Every self-respecting man wants to have a big back. Most spin manifestation of beauty and courage. Girls really like men with huge backs, usually about such talk: “Behind his broad back, like a stone wall.” These back exercises with a barbell will allow you to do the very same stone wall.
The muscles of the back are divided into three sections, is: lat (give back V – shaped silhouette), trapezius (upper back do, close to the neck, a massive and impressive) and long (give a solid corset for the spine). All these areas come together and there is one big spin.
In this article you will learn how you can use the rod pump, separately, each of the sites. Do everything correctly, observing the perfect technique and make your back broad and massive shortly. Just do not forget that before every workout must-do workout.
Exercises for the back to the pole:
Link rod in the slope
It is considered the most important basic exercises. Link is able to make your back is thicker and heavier. Also, it uses rhomboid muscles and the bottom of the trapezoid. This exercise must be present in your circuit training, if you want to have the stone back. I recommend to perform it at the beginning of training (first or second) until you have a lot of strength and energy.
Link rod in the slope reverse grip
Similarly to the first exercise, but unlike the thrust reverse grip is that it is able to load and work a good portion of the lower lat. I recommend alternate thrust forward and reverse grip (2 perform these exercises at the same time on the same training – not advisable).

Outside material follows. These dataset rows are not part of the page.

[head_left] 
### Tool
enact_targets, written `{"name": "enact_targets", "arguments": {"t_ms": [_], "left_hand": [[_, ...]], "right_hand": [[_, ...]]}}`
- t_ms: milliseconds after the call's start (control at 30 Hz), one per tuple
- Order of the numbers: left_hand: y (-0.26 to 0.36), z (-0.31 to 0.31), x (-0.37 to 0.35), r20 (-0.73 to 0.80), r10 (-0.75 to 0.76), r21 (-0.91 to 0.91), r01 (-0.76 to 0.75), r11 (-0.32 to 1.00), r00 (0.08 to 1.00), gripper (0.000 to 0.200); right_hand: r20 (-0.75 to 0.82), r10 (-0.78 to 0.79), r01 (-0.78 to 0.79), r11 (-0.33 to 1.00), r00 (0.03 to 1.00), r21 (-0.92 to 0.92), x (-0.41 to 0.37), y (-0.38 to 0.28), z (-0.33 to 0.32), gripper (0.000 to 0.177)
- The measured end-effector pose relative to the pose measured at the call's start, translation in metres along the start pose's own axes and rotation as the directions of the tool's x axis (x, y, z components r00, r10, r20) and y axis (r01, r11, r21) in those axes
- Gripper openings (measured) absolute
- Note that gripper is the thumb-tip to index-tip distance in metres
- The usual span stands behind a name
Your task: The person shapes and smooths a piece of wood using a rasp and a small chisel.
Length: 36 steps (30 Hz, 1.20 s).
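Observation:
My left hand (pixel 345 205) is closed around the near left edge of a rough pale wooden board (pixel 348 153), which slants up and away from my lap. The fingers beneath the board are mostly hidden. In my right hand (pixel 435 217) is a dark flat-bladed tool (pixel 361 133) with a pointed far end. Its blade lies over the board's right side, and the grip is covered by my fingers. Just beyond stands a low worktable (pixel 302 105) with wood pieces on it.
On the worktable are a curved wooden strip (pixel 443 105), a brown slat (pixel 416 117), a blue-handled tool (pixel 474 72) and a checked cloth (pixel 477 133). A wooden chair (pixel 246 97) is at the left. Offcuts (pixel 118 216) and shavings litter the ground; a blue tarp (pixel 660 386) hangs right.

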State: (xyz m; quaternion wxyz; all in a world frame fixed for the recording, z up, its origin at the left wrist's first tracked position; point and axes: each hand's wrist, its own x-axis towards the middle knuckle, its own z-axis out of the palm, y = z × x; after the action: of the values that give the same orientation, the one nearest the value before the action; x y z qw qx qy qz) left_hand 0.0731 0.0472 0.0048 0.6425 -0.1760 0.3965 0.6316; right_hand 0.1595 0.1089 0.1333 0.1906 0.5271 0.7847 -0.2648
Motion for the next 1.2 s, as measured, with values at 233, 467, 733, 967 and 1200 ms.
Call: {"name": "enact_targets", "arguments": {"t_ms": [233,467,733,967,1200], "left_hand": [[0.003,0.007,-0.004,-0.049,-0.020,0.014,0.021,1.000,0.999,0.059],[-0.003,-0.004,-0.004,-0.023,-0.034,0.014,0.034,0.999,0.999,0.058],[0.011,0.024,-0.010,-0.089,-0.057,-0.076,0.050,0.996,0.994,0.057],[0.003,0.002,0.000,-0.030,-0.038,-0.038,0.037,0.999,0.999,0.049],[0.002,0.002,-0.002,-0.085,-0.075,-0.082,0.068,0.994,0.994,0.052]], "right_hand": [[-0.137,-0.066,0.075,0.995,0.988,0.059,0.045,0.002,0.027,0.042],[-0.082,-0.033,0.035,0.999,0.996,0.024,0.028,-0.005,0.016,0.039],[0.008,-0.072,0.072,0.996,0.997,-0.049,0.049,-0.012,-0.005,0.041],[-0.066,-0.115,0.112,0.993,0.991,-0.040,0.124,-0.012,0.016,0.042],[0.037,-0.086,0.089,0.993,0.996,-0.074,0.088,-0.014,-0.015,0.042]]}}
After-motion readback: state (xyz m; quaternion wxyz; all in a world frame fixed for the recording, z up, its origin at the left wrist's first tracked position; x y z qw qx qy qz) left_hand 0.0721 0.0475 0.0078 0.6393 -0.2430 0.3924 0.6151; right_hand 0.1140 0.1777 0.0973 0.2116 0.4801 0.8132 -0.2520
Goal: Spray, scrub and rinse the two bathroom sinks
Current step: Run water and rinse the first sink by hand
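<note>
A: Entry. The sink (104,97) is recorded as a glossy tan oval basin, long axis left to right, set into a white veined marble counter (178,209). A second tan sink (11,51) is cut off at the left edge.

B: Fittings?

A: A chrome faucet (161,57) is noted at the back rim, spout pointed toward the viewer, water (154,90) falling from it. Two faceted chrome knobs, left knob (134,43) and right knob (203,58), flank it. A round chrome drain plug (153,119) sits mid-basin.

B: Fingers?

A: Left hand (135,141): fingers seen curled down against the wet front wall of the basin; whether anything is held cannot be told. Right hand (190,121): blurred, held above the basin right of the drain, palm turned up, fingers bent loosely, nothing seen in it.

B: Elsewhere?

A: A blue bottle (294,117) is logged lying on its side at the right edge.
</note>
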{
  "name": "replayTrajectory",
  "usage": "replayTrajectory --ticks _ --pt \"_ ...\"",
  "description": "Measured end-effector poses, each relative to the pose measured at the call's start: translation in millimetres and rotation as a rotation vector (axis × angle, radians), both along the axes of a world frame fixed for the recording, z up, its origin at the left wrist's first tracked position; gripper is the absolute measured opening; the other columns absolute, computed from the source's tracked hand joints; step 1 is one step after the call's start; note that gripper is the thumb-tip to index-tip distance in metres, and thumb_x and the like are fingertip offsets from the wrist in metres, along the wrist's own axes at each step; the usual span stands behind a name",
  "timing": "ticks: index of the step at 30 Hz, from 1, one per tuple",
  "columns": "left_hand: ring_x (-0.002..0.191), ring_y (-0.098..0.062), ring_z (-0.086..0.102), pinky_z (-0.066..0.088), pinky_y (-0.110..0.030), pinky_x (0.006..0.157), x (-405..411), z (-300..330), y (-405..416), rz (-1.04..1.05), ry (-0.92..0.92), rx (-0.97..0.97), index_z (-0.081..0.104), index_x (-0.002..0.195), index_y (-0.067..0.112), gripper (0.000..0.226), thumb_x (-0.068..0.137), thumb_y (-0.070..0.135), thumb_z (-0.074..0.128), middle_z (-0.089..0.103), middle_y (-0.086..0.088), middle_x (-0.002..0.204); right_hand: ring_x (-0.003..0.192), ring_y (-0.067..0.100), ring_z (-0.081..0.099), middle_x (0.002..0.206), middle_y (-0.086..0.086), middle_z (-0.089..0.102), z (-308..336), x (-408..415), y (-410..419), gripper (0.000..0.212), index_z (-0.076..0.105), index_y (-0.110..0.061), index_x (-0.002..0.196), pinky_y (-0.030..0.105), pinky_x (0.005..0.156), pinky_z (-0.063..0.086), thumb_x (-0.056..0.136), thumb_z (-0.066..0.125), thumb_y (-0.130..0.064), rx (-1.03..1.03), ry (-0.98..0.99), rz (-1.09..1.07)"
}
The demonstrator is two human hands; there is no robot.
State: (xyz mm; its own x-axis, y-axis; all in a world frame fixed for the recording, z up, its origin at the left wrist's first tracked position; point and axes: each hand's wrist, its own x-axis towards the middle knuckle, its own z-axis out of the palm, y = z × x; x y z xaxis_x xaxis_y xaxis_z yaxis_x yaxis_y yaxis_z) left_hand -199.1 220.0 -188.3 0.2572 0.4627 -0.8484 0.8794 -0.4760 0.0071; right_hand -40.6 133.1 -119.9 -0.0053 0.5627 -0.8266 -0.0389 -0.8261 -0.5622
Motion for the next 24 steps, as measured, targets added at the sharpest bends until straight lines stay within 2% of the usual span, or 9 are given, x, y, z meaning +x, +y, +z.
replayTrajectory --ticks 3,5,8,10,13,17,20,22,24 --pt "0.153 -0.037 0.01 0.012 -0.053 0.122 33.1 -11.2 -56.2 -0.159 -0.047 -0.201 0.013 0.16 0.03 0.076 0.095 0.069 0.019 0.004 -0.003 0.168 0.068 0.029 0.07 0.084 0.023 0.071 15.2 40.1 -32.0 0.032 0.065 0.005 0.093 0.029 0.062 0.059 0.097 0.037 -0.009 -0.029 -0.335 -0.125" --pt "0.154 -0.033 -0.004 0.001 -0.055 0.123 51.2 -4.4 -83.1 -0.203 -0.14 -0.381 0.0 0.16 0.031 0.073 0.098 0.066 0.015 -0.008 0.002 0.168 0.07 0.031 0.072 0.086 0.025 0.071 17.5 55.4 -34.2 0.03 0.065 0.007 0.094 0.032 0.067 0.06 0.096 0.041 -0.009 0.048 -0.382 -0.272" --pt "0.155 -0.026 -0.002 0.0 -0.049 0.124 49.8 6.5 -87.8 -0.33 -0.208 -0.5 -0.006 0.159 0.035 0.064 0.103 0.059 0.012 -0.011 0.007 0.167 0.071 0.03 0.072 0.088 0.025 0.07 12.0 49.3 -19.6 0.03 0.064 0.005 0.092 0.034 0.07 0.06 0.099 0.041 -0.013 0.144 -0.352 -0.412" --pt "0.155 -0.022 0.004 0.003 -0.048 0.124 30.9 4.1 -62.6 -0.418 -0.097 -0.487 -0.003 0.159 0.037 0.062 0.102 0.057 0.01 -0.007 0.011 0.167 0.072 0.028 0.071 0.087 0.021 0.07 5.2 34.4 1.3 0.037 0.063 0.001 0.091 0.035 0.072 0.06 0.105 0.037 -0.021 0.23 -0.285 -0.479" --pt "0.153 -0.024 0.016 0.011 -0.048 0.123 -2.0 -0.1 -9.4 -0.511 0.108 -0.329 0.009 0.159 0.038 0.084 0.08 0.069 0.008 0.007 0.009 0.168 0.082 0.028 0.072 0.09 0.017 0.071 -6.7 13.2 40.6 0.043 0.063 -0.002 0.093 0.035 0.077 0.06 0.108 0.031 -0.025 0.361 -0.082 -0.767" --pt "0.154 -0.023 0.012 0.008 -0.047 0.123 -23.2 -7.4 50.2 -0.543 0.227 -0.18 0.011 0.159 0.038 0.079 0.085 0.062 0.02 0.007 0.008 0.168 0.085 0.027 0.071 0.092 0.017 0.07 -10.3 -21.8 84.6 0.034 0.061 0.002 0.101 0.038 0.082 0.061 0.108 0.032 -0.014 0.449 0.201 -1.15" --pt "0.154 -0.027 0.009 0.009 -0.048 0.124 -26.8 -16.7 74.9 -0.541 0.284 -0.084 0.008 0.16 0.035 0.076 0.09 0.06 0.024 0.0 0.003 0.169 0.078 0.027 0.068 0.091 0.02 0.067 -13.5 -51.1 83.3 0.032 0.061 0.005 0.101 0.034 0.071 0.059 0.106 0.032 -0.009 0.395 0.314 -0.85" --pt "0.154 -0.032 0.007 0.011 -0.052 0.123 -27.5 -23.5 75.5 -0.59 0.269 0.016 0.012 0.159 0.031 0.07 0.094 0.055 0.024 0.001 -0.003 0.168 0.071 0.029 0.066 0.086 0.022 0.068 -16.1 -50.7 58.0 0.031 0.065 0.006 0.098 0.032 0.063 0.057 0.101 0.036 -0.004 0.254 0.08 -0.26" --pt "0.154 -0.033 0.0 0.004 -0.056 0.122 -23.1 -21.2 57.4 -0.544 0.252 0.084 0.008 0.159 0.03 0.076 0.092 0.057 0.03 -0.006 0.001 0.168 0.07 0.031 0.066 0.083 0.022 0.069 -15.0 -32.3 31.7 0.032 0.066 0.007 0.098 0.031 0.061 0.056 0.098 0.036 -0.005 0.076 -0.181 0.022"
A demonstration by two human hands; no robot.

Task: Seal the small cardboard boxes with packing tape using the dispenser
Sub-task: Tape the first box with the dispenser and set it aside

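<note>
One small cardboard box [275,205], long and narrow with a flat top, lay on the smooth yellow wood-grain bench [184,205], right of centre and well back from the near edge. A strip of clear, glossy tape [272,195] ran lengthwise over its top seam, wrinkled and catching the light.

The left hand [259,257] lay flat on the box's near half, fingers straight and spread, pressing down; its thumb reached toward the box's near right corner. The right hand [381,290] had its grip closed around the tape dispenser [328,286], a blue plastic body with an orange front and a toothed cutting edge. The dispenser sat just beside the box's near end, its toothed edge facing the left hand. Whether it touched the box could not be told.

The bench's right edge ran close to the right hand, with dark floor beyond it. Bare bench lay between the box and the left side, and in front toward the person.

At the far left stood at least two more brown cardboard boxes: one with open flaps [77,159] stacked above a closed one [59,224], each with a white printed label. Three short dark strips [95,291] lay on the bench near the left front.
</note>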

As a basic exercise. If you want to have a strong and powerful back, then you are sure to include deadlifts in my training program. Recommendation: If your goal is strength and power – becomes a place in the beginning of the training, if the goal is wide and thick back – put it at the end of the workout.
Lean forward with a barbell
Different equipment is able to load different muscles (long or longer, any more than the buttocks). Since the topic: exercises with a barbell on your back , it means that we will not disassemble this exercise as an exercise to the back. It is working very well the long muscles of the back and makes a solid corset for the spine. I recommend to perform at the end of the workout.
The fundamental basic exercise for the trapezius muscles of the back. It promotes muscle gain and strength. To a large extent affects the upper part of the trapezoid.
Shrug with a barbell behind his back
Auxiliary exercise that involves most of the trapezoid, making it thicker and stronger. This exercise – not mandatory. If you do not grow a trapezoid, it should be possible to add shrugs behind, but if a trapeze all right, you can postpone shrugs behind later.